Emmanuel Music’s Beethoven program offers a double triple with singers and concerto
In a program that hinted at the lyric sweep of Beethoven, and showed some of his heroic drama as well, Emmanuel Music, under the direction of Ryan Turner, opened its season Saturday evening at Emmanuel Church in the Back Bay.
Emmanuel has a long running Beethoven chamber series, which continues later this fall. In this program, Turner ventured orchestral settings, including some concert arias.
He opened with the Egmont Overture, the Mozart-sized orchestra alert and brisk, if not overwhelming in impact. There was vigorous and tuneful playing by the brass and winds, which melded into the ensemble rather than standing out. Still, the reading was crisp and appropriate to the drama of the setting.
A handful of concert arias followed, with soprano Susan Consoli, tenor Charles Blandy and baritone Paul Max Tipton alternating as soloists and trio. All have lyric skills, and showed a keen awareness of text and mood. Blandy’s solo O Welch ein Leben could have benefited from more precise orchestral accompaniment, yet Tipton sang delightfully and strong in his comic turn, Mit Mädeln sich vertragen.
Of the aria set, Consoli brought Italian intensity to the theatrical Ah! Perfido. After the recitative introduction, setting the scene of the faithless lover’s betrayal, a gentle melody (introduced delicately by clarinet) eases into the heroine’s anger: he may no longer love her, but can he at least pity her? Consoli sang with scorned emotion, and the orchestra responded with alert accompaniment. A pizzicato break at the lines “I will die of grief” added a certain tender counterpoint to Consoli’s flashing vocal anger.
Three distinguished players from Boston’s talented musical pool joined the orchestra after intermission for Beethoven’s Triple Concerto: the renowned Mozart keyboard specialist Robert Levin, cellist Rafael Popper-Keizer, and violinist Heather Braun. The trio worked hard to capture Beethoven’s spirit of modest virtuosity, infused with heightened trio interaction.

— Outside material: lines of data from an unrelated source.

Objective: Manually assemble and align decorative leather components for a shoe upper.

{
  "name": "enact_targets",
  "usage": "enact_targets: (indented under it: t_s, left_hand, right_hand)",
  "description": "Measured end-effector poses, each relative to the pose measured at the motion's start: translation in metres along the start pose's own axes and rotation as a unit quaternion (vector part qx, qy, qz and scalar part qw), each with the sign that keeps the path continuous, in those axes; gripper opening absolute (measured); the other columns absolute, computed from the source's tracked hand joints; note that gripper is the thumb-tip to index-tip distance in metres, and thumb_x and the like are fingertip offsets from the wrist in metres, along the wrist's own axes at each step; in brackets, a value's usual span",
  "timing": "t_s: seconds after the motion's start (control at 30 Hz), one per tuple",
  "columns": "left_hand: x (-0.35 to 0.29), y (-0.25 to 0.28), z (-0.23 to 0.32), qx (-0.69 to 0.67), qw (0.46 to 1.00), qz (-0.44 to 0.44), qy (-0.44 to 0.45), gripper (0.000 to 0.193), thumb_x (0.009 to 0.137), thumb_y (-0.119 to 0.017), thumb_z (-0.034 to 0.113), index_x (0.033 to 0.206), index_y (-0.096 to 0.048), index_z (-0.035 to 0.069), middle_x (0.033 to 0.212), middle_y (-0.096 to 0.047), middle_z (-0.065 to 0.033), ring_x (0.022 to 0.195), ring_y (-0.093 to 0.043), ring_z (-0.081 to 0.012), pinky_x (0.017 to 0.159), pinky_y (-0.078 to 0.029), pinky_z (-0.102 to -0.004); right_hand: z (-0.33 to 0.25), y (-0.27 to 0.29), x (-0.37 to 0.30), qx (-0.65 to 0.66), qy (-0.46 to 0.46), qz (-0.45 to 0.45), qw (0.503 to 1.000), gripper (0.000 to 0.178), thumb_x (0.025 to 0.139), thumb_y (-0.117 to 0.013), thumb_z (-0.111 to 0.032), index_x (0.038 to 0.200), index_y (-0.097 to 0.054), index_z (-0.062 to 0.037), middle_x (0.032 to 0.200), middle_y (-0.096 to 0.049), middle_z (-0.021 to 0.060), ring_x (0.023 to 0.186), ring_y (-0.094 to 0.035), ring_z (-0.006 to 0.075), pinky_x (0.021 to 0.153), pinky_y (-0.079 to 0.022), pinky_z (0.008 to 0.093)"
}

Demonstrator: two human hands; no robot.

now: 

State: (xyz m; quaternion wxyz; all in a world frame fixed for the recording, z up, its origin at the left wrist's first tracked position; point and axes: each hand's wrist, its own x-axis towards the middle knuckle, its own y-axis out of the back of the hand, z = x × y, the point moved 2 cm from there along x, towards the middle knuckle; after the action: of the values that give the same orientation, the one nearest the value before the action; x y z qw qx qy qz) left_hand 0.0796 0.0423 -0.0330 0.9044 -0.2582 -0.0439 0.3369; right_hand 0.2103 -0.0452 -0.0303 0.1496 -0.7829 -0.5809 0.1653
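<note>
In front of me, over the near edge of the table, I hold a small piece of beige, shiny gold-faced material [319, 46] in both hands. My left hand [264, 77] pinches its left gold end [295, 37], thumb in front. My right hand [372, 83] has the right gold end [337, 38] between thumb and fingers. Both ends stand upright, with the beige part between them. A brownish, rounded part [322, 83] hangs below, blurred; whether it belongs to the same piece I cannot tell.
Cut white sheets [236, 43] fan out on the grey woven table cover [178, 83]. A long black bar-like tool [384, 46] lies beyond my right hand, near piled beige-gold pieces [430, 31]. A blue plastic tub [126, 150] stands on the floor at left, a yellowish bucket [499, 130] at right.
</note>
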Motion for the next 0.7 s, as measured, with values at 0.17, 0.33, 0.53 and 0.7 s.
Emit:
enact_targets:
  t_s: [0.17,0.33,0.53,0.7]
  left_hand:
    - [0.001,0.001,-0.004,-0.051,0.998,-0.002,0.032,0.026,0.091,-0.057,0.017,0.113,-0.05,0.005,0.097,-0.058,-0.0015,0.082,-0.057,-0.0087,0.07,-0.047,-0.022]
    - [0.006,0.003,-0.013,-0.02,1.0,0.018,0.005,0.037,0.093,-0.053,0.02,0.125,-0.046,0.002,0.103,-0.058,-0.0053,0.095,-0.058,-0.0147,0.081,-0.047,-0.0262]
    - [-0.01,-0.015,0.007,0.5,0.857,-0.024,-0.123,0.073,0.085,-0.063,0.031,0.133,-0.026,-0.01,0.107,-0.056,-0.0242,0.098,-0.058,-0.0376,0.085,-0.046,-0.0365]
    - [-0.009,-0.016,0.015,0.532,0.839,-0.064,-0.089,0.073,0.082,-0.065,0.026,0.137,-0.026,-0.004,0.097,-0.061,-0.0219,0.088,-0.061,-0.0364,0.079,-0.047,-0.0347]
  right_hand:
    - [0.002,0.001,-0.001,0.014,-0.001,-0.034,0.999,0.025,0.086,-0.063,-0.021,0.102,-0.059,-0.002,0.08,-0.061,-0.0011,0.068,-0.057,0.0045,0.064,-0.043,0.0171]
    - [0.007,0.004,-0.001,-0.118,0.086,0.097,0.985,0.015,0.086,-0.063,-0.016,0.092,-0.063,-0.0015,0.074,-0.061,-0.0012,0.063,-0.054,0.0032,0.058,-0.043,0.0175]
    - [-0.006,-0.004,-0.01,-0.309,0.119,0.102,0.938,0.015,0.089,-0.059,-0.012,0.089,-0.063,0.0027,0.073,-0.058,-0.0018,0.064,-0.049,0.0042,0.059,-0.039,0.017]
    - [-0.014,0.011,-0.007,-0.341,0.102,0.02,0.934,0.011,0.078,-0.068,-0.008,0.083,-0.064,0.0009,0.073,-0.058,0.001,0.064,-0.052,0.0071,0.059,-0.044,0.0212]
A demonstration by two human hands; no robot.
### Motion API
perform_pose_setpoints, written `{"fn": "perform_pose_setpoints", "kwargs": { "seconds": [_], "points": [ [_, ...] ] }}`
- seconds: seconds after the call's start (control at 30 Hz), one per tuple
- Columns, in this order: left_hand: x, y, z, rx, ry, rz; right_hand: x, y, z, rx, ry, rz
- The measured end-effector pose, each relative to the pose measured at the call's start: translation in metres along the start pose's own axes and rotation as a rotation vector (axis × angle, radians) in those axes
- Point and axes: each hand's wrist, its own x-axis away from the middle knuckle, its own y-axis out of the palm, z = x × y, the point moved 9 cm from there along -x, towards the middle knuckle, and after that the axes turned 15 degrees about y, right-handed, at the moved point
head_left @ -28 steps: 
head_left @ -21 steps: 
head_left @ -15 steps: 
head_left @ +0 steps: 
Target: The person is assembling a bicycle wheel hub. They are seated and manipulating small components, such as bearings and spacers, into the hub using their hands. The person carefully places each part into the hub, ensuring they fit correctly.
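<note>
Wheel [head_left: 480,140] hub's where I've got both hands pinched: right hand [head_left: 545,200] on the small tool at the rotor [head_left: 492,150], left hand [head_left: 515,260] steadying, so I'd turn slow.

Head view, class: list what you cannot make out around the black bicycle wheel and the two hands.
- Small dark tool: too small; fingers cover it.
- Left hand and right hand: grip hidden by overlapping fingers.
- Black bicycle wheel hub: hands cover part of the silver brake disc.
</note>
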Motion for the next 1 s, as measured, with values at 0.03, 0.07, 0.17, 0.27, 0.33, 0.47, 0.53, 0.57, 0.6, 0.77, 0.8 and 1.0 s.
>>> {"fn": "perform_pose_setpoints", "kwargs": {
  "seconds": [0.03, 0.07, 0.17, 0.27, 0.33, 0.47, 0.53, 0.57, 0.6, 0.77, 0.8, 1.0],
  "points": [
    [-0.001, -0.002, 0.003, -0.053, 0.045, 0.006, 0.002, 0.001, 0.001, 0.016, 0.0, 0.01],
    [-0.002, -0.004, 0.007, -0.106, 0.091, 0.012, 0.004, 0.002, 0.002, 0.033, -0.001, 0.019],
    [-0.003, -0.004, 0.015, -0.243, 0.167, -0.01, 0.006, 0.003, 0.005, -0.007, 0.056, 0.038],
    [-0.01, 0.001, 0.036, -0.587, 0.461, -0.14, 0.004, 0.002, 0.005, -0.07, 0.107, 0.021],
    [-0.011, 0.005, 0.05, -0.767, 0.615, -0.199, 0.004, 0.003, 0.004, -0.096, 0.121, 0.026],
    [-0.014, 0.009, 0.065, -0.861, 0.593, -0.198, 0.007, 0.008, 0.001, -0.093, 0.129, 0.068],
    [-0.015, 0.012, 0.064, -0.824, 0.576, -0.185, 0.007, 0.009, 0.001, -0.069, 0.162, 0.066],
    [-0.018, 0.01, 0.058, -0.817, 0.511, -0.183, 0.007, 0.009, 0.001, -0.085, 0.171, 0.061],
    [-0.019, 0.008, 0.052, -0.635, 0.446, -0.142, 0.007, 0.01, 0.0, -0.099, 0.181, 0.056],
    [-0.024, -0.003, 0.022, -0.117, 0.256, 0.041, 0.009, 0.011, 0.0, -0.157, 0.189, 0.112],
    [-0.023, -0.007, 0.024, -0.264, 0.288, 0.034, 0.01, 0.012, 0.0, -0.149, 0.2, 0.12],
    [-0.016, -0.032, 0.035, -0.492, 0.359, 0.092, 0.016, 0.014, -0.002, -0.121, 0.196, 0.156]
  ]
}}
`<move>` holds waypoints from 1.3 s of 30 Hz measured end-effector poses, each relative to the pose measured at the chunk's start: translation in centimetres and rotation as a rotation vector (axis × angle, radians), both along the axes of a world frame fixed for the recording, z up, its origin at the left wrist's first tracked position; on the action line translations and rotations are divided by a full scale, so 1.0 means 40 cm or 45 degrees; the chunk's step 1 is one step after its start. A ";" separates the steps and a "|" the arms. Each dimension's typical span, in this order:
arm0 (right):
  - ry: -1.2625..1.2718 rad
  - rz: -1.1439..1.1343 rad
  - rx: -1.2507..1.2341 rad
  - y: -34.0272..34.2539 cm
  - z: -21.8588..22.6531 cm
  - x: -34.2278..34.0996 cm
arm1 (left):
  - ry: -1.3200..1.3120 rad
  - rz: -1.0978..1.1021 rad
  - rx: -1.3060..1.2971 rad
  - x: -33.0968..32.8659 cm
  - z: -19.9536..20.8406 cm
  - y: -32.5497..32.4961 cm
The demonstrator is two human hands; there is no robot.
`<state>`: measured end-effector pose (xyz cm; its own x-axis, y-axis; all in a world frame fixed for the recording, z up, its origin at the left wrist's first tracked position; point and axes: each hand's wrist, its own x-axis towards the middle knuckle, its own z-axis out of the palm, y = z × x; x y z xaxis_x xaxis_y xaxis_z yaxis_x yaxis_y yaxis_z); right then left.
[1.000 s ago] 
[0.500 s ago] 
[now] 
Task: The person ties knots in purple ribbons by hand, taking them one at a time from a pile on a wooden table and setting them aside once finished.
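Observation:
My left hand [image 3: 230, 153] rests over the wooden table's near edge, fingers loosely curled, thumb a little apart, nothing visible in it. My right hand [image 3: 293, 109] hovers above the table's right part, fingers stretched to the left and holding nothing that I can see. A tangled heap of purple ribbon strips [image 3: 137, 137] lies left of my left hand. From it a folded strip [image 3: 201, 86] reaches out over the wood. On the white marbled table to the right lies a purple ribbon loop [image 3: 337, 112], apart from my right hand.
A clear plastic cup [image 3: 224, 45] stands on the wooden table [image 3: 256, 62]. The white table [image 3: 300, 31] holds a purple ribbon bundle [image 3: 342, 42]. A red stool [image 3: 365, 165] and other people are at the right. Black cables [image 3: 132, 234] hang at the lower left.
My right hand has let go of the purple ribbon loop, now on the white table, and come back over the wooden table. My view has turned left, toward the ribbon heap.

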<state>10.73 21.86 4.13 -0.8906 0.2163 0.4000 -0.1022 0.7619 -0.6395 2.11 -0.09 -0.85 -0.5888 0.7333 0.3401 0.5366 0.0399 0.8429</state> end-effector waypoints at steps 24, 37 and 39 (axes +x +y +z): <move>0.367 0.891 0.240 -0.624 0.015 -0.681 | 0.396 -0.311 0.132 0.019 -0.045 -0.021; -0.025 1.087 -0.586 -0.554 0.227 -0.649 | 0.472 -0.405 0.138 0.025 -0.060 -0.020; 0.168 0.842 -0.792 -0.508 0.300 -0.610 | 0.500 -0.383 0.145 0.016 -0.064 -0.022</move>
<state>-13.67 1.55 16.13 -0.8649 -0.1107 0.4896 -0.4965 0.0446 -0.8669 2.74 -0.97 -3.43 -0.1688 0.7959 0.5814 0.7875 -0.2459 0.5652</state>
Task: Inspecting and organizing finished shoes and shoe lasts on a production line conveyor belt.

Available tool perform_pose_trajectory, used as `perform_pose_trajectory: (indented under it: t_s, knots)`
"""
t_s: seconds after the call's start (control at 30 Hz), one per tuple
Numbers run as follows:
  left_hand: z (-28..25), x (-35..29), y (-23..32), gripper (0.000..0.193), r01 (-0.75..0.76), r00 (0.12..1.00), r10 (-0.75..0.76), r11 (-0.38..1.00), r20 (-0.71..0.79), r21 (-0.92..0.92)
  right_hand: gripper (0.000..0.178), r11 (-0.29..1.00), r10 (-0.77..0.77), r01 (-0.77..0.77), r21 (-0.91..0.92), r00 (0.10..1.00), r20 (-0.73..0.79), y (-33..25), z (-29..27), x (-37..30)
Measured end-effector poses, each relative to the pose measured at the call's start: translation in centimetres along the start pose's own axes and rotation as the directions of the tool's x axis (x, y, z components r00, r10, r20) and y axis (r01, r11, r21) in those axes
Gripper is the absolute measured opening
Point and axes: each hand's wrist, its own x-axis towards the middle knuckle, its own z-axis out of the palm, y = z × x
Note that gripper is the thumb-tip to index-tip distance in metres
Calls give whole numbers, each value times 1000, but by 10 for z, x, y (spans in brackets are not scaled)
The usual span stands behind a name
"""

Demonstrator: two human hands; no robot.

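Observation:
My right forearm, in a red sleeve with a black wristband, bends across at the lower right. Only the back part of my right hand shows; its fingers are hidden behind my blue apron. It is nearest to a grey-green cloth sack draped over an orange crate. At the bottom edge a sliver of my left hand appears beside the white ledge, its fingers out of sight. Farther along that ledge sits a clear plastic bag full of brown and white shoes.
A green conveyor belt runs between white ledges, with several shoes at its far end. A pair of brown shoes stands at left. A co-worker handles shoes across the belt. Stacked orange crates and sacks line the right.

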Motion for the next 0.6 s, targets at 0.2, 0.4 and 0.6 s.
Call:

Braun stood up front, with Popper-Keizer seated to her side. In the midst of the crowded stage, Levin sat behind the conductor, facing the audience, with the lid off the piano. The sound they produced was a curiosity in itself: Braun had the easiest time of it, above the fray. Popper-Keizer sometimes got lost in the wash of instruments, but Levin, barely in view but seated almost directed under the arch, boomed invisibly away.
Turner worked expertly at balancing the sonic acrobatics, and mostly it worked.The concerto is a real trio work, with solo virtuosity replaced with blended duets, overlapped lines, unison playing or direct repeats passed verbatim among the soloists.
The middle Largo showed the most complete execution. The cello line opened vibrantly, calling out alone until the melody was fully understood. The solo strings dominated the slow movement, with Levin working as support, the orchestra quietly accenting. The attacca jump to the final movement brought back the chaos of sound, balancing out the dancing duple rhythm. But for that central introspective section, the lyric intent of the entire program came to life.